WORK REQUEST: Leaving the pictures aside, restate all of the data exactly.
::: RAW DATA
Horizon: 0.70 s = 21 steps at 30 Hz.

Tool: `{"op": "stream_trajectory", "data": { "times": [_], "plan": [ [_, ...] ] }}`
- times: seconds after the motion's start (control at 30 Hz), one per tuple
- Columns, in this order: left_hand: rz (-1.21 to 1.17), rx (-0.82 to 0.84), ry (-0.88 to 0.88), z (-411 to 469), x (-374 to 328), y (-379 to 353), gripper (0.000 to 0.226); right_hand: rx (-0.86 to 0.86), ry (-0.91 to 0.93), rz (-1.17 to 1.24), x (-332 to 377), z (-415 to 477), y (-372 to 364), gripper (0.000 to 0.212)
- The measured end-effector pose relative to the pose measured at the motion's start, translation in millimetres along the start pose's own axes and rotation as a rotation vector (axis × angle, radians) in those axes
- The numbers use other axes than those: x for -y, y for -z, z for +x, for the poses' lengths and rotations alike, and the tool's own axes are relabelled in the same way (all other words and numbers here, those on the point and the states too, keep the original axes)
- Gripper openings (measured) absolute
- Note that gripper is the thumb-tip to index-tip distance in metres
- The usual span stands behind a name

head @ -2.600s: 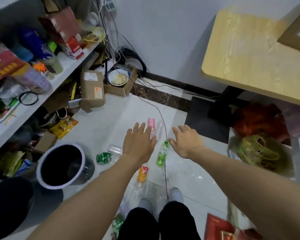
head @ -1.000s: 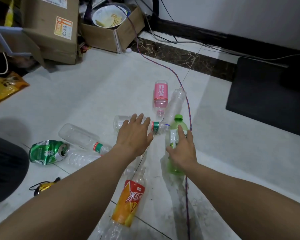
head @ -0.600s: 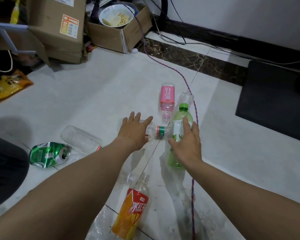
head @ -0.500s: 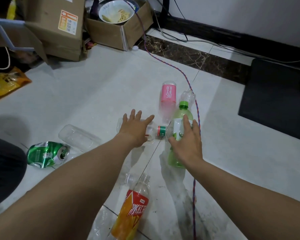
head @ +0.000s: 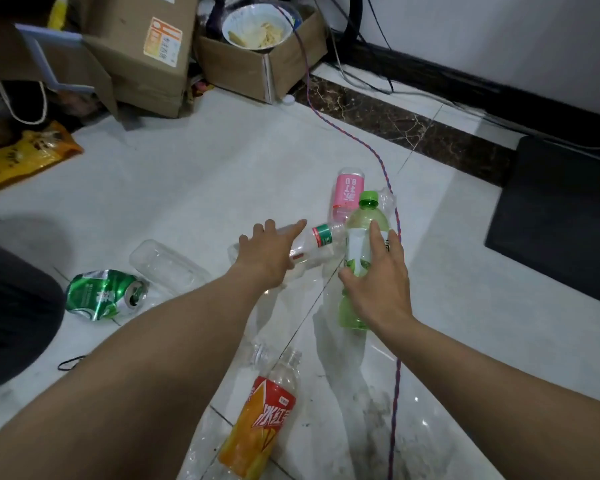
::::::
FINAL ANSWER:
Horizon: 0.70 s = 21 steps at 30 Hz.

Tool: `{"op": "stream_trajectory", "data": { "times": [_], "plan": [ [_, ...] ] }}`
- times: seconds after the motion's start (control at 30 Hz), one per tuple
- Columns, in this order: left_hand: rz (-1.21 to 1.17), rx (-0.82 to 0.84), ry (-0.88 to 0.88), z (-411 to 469), x (-374 to 328), y (-379 to 353), gripper (0.000 to 0.226); right_hand: rx (-0.86 to 0.86), ry (-0.91 to 0.93), rz (-1.17 to 1.24), x (-332 to 377), z (-415 to 477), y (-372 to 364), gripper (0.000 to 0.212)
- The measured end-effector pose relative to the pose measured at the motion's start, translation in millimetres along the start pose's own axes and rotation as a rotation vector (axis × angle, radians) in those axes
- The numbers use other axes than those: x for -y, y for -z, z for +x, for the poses' lengths and rotations alike, and the tool's own axes are relabelled in the same way (all other words and numbers here, those on the point and the states too, keep the original axes)
- Gripper openings (measured) absolute
- Note that gripper is the thumb-tip to index-tip distance in metres
- The usual span stands behind a name

head @ -2.600s: 
head @ -1.000s: 
head @ -0.600s: 
head @ -0.500s: 
head @ +0.000s: 

The answer stands, and there is nothing more to add.